§ **Exercise prompt**:
Wherever a line in the data below holds "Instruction", copy that line.

§ **Task data**:

******************************

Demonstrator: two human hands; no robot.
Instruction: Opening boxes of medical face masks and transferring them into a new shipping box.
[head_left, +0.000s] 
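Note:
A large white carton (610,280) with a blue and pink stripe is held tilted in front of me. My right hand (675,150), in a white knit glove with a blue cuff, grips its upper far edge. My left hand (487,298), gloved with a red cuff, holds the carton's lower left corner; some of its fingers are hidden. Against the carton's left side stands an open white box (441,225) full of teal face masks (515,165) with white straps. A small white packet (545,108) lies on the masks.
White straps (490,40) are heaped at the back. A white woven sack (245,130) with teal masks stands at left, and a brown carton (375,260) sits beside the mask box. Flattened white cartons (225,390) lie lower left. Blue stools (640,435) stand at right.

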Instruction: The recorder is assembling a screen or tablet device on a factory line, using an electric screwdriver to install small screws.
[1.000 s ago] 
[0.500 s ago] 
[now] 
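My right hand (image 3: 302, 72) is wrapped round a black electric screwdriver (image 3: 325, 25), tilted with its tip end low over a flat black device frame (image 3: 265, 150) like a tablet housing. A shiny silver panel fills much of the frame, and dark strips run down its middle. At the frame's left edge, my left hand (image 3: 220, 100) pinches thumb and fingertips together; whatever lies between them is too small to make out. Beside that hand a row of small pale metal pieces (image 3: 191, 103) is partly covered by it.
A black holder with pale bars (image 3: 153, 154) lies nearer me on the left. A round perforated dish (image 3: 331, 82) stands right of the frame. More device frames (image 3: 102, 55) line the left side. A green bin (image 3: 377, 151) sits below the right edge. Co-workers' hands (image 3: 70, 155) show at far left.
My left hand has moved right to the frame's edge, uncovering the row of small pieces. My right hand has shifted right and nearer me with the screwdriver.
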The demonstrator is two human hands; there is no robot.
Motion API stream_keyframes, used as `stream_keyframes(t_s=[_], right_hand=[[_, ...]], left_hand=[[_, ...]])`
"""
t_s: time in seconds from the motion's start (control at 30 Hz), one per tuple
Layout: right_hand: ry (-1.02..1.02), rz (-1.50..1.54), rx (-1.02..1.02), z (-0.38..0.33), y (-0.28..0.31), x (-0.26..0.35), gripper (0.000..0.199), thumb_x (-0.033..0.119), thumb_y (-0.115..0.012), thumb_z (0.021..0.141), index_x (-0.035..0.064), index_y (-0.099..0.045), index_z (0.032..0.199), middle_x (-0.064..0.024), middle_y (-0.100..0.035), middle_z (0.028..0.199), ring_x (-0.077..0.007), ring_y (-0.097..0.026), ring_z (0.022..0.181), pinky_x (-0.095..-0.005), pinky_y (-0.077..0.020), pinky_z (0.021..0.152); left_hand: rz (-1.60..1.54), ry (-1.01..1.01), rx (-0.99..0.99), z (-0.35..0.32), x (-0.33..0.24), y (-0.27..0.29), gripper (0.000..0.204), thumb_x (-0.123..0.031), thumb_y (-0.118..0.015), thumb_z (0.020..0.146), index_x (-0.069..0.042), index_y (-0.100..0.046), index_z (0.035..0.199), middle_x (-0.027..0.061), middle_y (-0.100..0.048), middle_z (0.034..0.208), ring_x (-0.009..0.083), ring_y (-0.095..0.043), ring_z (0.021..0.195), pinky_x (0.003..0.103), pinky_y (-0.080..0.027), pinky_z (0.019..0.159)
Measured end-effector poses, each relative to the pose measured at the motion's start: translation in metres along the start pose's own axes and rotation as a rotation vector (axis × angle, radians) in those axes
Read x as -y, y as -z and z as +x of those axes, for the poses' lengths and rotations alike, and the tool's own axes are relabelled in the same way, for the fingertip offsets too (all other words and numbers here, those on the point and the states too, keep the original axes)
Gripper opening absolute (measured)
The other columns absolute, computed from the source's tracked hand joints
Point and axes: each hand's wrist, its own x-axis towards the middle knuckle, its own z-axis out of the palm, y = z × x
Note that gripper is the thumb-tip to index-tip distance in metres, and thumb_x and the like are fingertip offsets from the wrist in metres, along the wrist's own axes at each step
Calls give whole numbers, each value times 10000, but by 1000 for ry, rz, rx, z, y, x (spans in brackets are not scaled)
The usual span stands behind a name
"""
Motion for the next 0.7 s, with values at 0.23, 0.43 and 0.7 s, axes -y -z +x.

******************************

§ **Solution**:
Instruction: Opening boxes of medical face masks and transferring them into a new shipping box.
Instruction: The recorder is assembling a screen or tablet device on a factory line, using an electric screwdriver to install small screws.

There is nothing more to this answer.